Filed Under:  OpEd, Opinion

Stop half stepping – enact the Defensive Production Act

6th April 2020   ·   0 Comments

Yes, President Trump’s daily egomaniacal press conferences should annoy us, but what should really angry us is the fact that when the president says he’s doing everything he can – under his executive authority – he lies.

As the nation runs out of ventilators, face masks, and basic prescription drugs, federal and state authorities are reduced to paying premium rates to China for insufficient medical material – life-saving goods better used in Asia where the coronavirus enters its second phase.

Trump says American industry is converting over in a crash program to construct the necessary medical devices and drugs to fight the coronavirus, and some companies have valiantly endeavored to fill the breach. Yet, the truth remains that for many companies that could quickly provide these critical breathing apparatuses and prescription drugs, business as usual has trumped the president’s request.

Harry Truman had the same problem during the Korean War. American industry did not step up as it had a decade before, so Congress gave the authority to the president to order businesses to construct that which the national security of the nation demanded, and receive compensation for it. The current president could do the same; however, he has demurred – and patients pay the price.

Over the past two weeks, Mr. Trump has given conflicting signals about the Defense Production Act. After first saying that he was prepared to invoke the law, using its extraordinary powers to force American industries to ensure the availability of critical equipment, he quickly changed course. (Perhaps because he learned that his own company was not complying with his “official” requests.) The next day, he suggested that obtaining medical equipment should be up to individual governors because “we’re not a shipping clerk.”

The president has subsequently argued that he has employed the threat of the law to spur the production of “millions of masks,” without offering evidence or specifics about who was manufacturing them or when they would reach health workers.

A week ago, Senator Chuck Schumer of New York, the Democratic Majority leader, said that he was left with the impression after talking with Mr. Trump that the president had decided to move to put the act into effect. Nothing substantive has happened in the meantime, and both the Empire and Pelican States may run out of respirators this week.

Moreover, the coronavirus appears to prove far more dangerous, and long lasting, than any initially expected. Summer’s warm breezes have not blown away infections as hoped elsewhere. We have discovered that death rates are higher than the Chinese originally admitted, and a lot more Americans could get sick in the next month than any expert ever anticipated.

Even if doctors gain every gizmo that they need, the nation’s medical godfather Dr. Anthony Fauci still believes that we may endure 200,000 deaths. Lacking these critical materials, though, the fatalities could spiral to over 400,000. That amounts to as many people as died during the Second World War. If those potential fatalities are not an argument to mobilize industry, nothing is.

The manifesting virus has proven so virulent that Dr. Ezekiel Emmanuel, the intellectual father of the ACA, predicted that the nation would have to remain in isolation until June 1. The statistical peak of the virus may not reach its apex until the end of April, weeks later than expected. Therefore, Americans could face almost two months more locked in their homes – alone, and struggling. Over 700,000 of our sequestered sisters and brothers have lost their jobs, perhaps for good. For the nation to run out of medical essentials as well, at such a rate that the private sector’s current commitment cannot match the ability to fulfill them, stands as too much for our citizenry to bear. The president must invoke the Defense Production Act immediately.
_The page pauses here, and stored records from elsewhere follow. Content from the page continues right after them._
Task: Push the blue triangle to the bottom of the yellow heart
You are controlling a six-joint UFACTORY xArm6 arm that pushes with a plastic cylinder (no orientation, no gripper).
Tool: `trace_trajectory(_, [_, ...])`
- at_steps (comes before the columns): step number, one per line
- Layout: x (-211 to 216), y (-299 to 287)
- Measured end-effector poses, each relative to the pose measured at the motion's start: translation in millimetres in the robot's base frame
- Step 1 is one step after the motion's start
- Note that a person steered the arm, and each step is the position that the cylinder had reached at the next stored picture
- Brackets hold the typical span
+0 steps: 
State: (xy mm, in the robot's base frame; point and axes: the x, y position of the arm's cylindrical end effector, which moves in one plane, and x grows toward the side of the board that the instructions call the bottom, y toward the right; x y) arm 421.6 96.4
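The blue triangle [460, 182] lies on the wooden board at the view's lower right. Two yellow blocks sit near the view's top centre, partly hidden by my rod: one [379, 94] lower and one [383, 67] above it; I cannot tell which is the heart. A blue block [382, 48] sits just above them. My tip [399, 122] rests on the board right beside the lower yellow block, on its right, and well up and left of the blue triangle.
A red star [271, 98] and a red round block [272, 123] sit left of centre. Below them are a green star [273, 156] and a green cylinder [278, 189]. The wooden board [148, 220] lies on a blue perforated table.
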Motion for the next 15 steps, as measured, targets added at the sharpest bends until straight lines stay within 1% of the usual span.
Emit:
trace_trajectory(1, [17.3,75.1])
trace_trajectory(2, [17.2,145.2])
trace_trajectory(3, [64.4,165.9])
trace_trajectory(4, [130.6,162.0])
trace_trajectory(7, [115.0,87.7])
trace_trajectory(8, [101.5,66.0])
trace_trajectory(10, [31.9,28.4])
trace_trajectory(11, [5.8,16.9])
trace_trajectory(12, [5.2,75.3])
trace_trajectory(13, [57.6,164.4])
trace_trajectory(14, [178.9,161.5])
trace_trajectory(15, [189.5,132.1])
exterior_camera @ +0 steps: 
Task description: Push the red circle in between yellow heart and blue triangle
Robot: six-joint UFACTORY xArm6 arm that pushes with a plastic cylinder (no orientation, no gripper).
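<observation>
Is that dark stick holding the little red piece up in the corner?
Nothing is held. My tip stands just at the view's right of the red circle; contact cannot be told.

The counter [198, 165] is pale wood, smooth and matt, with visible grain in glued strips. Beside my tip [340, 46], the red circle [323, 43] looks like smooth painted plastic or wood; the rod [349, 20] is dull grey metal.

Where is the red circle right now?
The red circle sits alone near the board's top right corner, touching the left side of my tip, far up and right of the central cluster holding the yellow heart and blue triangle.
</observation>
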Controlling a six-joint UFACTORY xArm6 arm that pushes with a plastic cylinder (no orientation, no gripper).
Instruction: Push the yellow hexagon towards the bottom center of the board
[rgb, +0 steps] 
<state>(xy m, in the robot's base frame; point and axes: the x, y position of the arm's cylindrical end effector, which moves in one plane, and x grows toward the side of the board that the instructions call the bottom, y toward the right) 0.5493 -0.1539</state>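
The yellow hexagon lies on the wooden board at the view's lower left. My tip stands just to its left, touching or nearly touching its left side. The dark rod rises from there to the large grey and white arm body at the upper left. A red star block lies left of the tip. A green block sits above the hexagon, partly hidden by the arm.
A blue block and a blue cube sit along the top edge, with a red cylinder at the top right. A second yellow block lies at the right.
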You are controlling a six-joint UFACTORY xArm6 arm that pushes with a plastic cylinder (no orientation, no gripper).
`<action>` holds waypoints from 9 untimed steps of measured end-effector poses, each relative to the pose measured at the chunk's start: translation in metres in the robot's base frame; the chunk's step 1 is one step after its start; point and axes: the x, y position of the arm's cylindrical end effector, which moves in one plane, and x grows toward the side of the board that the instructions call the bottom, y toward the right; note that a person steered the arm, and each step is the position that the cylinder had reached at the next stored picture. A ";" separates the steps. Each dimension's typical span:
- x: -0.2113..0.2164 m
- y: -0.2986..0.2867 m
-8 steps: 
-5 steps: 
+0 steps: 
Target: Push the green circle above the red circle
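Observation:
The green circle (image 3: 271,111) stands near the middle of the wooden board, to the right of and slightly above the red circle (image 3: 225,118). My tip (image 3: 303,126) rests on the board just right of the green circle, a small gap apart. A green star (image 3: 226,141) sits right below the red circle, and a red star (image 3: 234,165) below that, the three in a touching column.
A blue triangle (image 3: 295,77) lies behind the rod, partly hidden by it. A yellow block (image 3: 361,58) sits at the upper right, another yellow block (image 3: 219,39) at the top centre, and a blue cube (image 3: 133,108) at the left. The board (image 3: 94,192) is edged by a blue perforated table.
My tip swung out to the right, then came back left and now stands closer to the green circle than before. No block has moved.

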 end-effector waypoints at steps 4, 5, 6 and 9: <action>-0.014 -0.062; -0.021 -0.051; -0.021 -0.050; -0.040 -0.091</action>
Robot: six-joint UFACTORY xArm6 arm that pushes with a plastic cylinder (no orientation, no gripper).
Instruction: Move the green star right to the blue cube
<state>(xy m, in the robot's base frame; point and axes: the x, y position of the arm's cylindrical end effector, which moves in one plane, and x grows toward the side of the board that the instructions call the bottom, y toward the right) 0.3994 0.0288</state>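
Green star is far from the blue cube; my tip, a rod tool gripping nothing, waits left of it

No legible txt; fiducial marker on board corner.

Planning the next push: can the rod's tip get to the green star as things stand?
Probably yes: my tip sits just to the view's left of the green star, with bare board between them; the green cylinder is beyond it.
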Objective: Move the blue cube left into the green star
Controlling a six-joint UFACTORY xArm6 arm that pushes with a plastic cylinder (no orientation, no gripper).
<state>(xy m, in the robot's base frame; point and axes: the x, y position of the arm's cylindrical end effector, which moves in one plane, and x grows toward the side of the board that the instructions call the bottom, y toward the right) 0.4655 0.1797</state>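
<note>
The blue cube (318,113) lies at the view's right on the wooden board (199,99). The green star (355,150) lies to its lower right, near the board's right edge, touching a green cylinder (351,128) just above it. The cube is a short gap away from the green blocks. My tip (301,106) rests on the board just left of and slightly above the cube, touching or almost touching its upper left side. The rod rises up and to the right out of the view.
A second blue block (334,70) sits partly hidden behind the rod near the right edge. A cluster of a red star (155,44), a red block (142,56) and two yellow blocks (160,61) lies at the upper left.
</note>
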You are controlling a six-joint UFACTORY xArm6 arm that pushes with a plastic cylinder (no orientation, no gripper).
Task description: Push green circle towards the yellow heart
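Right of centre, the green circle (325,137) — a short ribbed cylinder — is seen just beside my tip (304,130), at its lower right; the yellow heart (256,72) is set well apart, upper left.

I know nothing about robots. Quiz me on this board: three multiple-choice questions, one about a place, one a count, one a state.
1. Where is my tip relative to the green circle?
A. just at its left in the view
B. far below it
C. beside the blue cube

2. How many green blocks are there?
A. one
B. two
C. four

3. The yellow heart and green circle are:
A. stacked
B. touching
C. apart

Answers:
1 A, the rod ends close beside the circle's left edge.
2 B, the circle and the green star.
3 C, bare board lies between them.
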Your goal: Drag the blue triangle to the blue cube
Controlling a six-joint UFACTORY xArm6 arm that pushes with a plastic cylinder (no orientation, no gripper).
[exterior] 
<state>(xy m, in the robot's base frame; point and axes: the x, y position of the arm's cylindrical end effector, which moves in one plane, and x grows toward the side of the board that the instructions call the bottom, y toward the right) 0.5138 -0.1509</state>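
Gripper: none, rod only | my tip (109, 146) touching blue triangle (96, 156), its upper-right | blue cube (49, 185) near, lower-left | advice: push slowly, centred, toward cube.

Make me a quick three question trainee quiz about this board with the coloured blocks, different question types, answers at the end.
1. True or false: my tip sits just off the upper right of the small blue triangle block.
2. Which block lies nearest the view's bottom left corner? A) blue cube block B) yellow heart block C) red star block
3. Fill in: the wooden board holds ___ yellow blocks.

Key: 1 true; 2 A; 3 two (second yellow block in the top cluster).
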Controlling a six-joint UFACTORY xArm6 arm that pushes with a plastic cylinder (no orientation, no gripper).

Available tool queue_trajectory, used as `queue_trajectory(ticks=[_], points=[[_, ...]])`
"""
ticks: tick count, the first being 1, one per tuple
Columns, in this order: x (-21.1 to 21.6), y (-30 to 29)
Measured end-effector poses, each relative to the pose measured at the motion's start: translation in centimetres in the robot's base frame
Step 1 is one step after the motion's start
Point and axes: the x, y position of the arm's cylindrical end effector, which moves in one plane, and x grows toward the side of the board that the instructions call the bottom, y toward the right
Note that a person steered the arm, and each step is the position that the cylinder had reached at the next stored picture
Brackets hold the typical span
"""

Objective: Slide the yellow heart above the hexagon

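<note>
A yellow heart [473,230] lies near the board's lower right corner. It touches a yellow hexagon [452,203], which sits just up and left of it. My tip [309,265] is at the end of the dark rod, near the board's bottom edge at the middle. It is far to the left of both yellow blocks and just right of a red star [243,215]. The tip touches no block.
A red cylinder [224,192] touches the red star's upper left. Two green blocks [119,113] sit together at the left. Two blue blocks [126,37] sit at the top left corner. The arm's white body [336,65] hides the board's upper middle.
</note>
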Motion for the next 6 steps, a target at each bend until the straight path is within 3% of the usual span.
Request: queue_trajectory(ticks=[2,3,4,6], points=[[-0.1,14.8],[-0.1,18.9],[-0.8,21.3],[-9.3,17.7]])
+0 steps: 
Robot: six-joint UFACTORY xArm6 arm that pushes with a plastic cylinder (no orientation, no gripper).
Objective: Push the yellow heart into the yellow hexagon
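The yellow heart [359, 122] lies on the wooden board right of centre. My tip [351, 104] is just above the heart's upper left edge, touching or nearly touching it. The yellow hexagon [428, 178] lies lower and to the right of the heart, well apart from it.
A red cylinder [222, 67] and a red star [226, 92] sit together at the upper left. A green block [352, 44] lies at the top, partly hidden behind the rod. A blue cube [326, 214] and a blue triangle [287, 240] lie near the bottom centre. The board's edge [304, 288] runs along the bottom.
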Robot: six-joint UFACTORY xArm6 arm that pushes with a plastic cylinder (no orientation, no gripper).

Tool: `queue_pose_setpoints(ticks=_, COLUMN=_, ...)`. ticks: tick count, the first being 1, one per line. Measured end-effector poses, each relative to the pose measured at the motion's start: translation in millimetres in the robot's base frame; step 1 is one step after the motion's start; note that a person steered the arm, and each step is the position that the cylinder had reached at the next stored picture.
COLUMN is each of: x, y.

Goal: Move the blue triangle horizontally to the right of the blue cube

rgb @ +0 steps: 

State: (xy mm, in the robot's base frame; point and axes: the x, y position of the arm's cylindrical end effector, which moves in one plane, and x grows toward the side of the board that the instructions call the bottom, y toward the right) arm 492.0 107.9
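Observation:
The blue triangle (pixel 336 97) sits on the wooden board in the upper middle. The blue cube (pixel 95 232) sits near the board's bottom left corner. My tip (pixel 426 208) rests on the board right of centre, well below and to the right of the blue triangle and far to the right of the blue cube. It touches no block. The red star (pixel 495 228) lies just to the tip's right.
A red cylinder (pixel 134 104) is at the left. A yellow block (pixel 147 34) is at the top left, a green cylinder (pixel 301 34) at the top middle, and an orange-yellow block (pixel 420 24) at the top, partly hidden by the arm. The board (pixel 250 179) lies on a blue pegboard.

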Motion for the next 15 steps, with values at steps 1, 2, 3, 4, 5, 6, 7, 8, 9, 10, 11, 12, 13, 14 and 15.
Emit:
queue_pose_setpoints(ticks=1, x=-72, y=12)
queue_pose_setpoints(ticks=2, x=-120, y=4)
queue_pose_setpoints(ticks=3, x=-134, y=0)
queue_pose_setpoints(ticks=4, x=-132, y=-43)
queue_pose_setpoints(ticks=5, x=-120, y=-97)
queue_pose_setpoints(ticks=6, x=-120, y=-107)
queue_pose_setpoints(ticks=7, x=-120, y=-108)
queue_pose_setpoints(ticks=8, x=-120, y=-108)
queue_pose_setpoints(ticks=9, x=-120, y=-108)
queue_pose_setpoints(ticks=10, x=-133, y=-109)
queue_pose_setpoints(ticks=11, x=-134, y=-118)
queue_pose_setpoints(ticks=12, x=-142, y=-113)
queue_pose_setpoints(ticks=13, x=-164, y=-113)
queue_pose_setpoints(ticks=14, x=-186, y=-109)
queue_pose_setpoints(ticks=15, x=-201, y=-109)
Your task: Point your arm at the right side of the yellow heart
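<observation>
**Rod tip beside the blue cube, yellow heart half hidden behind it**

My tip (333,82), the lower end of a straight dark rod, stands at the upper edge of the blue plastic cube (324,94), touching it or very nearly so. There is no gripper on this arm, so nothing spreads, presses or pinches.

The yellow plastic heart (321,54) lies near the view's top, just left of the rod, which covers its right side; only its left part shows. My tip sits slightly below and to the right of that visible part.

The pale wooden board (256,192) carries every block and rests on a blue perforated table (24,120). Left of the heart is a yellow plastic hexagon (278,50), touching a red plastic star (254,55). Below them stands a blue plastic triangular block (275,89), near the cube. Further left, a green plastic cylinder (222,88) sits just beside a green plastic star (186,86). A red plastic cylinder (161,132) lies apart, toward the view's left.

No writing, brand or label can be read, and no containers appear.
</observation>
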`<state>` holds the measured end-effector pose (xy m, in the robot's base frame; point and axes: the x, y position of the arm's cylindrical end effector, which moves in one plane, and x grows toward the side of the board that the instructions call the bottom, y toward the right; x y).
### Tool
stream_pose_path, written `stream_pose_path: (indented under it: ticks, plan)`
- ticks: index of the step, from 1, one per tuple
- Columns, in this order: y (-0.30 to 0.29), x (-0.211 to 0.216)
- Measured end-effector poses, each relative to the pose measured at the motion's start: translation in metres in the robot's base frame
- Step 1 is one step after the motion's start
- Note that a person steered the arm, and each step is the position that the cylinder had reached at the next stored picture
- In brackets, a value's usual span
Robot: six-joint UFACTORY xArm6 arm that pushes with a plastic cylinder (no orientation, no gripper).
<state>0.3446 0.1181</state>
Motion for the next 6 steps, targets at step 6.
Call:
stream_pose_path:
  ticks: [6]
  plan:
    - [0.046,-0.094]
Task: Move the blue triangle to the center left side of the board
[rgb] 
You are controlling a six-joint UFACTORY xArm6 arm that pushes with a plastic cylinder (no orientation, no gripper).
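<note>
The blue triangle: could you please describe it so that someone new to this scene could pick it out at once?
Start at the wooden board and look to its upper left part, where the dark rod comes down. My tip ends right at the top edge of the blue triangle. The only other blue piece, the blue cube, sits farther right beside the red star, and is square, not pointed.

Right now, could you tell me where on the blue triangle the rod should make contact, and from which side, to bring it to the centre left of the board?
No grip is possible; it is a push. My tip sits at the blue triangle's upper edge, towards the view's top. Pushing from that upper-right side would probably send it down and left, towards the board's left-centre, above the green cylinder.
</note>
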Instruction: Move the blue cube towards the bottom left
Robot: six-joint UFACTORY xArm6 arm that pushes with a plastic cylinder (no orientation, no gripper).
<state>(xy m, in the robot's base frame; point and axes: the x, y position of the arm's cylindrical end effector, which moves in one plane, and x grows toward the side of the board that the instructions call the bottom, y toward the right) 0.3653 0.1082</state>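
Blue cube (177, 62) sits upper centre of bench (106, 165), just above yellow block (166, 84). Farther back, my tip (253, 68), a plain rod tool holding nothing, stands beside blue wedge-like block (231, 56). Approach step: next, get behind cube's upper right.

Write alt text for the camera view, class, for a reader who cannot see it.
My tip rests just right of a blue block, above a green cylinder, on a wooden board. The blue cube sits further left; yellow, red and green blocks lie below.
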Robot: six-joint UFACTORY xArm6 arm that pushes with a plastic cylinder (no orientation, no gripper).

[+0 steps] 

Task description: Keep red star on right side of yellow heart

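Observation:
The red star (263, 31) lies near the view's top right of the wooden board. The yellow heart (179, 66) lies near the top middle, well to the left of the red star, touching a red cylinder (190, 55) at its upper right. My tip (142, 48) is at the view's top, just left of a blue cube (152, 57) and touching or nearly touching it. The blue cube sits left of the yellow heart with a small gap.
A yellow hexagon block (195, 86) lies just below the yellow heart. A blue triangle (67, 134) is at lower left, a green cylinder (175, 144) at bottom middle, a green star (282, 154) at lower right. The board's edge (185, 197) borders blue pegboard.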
Two weeks ago, this newspaper made the point that we were at war against an unseen adversary. When a nation goes to war, it mobilizes its entire economy to fight that conflict. During WWII, American business answered that call unreservedly. When the Nazis and the Japanese threatened, FDR told General Motors to make tanks. They did, but during the Korean War, they ignored Truman. So the federal government made them assume a war time footing. That law – and that power, as a result – sits at Trump’s disposal. Is it so unreasonable, as America faces casualties which could exceed deaths in every war ever fought, for the president to order U.S. industry to make respirators, face masks, and necessary prescription drugs?

They are the bullets and howitzers of this war.